Images should be left out, and everything else in the listing reproduced exactly.

(COLLECTED MATERIAL Opens)

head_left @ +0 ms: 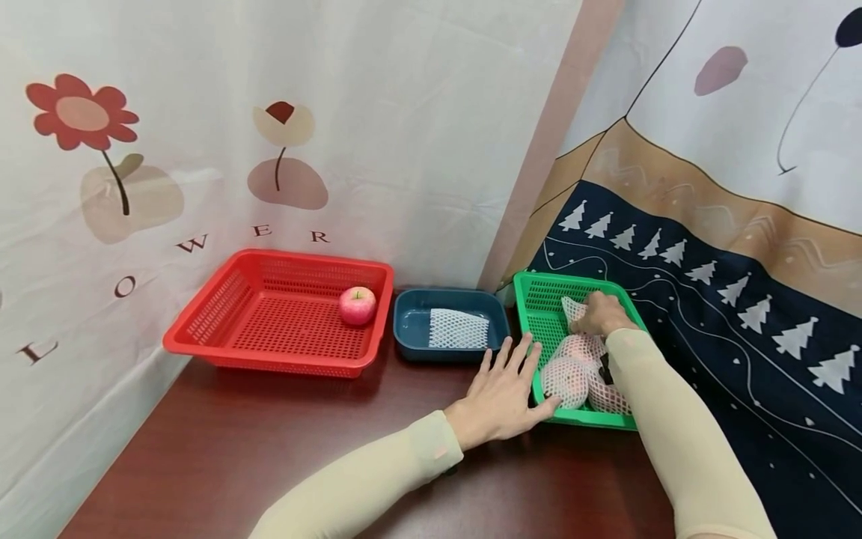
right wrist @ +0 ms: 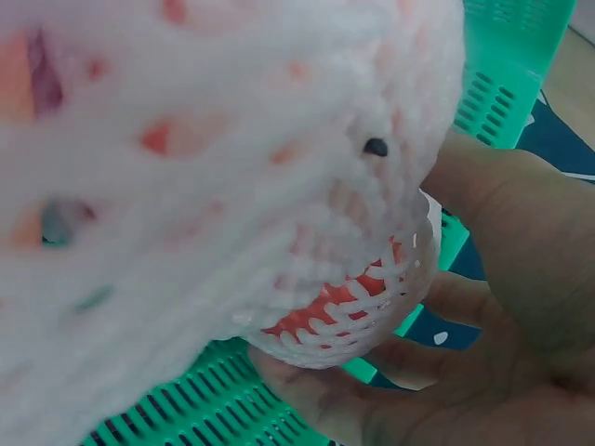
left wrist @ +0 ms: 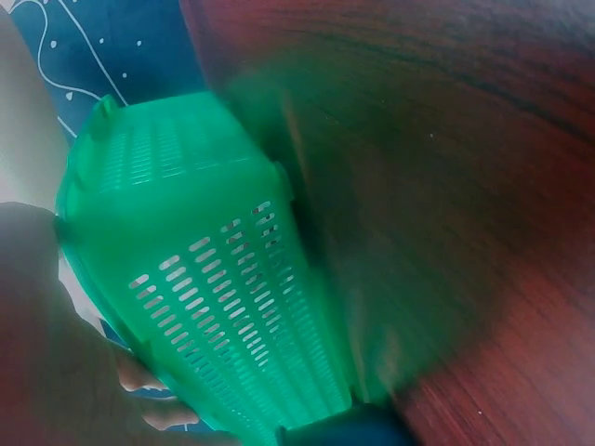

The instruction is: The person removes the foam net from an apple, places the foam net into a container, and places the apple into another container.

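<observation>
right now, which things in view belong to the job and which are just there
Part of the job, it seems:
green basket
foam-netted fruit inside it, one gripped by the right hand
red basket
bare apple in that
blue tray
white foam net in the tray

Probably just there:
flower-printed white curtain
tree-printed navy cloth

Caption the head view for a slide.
Right grip holds a netted fruit in green basket; left grip near it; bare apple in red basket.
</observation>
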`<state>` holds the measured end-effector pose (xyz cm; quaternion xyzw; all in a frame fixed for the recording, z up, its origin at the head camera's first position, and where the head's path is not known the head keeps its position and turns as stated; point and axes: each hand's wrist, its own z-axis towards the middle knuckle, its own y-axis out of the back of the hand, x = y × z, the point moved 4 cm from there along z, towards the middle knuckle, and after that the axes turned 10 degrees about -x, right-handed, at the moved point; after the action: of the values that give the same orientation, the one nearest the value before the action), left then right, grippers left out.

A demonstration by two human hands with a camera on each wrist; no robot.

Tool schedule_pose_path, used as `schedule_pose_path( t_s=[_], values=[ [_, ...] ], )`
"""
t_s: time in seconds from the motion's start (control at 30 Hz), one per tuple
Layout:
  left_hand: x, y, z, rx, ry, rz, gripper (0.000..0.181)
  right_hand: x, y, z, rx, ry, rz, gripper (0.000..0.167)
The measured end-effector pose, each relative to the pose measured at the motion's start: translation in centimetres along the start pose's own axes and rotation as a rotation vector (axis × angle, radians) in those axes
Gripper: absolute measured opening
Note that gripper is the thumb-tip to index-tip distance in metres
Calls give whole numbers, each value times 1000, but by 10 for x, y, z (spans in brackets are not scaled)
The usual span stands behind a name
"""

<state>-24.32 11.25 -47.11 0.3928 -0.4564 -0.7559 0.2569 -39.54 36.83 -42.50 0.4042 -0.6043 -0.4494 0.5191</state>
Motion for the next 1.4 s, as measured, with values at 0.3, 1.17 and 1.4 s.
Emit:
schedule_pose_path(
  t_s=[0.3, 1.17, 1.4],
  values=[
    [-1, 0, 1, 15, 5, 11, 98, 5, 7, -3, -53, 32, 36, 80],
    [2, 2, 2, 50, -12, 0, 95, 28, 24, -17, -230, 182, 116, 74],
    [3, 1, 3, 56, -14, -2, 96, 34, 25, -24, -222, 213, 133, 75]
  ],
)
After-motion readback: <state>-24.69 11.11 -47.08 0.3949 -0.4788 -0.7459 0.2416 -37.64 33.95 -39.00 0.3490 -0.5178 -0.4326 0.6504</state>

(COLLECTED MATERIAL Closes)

WRITTEN REPLY >>
head_left @ +0 ms: 
right wrist @ +0 ms: 
left wrist @ +0 ms: 

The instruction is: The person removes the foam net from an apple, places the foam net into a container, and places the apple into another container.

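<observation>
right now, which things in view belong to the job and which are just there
Part of the job, it seems:
green basket
foam-netted fruit inside it, one gripped by the right hand
red basket
bare apple in that
blue tray
white foam net in the tray

Probably just there:
flower-printed white curtain
tree-printed navy cloth

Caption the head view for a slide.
Right grip holds a netted fruit in green basket; left grip near it; bare apple in red basket.
</observation>
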`<state>` holds the measured end-effector pose (xyz cm; quaternion xyzw; all in a frame fixed for the recording, z up, its origin at the head camera's first position, and where the head's path is not known the head keeps its position and turns as stated; point and axes: each hand's wrist, its own z-axis towards the middle knuckle, its own y-axis out of the back of the hand, x = y × z, the point moved 4 cm from there along z, towards the middle knuckle, and after that the axes turned 10 degrees about -x, right-handed, at the moved point; after the action: of the values that give the same orientation, the one nearest the value before the action), left then right, grippers left out.

A demonstration by two human hands with a camera on each wrist; no robot.

Tool schedule_pose_path, used as `schedule_pose_path( t_s=[_], values=[ [_, ...] ], )`
"""
t_s: time in seconds from the motion's start (control at 30 Hz), one per tuple
Layout:
  left_hand: x, y, z, rx, ry, rz, gripper (0.000..0.181)
  right_hand: x, y, z, rx, ry, rz, gripper (0.000..0.167)
The measured end-effector pose, each relative to the pose measured at the motion's start: translation in centimetres along the start pose's own axes and rotation as a rotation vector (axis × angle, radians) in those axes
Gripper: absolute measured opening
Note that gripper is the thumb-tip to index-tip distance in metres
Calls give whole numbers, each value times 1000, but by 10 for x, y, z (spans in brackets are not scaled)
The usual span stands behind a name
"""

<state>-24.32 11.25 -47.11 0.3928 -0.4564 -0.7559 0.2569 -39.54 36.83 -42.50 0.4042 -0.6043 -0.4494 0.5191</state>
Motion for the next 1.4 s, as measured, with values at 0.3, 1.17 and 1.4 s.
Emit:
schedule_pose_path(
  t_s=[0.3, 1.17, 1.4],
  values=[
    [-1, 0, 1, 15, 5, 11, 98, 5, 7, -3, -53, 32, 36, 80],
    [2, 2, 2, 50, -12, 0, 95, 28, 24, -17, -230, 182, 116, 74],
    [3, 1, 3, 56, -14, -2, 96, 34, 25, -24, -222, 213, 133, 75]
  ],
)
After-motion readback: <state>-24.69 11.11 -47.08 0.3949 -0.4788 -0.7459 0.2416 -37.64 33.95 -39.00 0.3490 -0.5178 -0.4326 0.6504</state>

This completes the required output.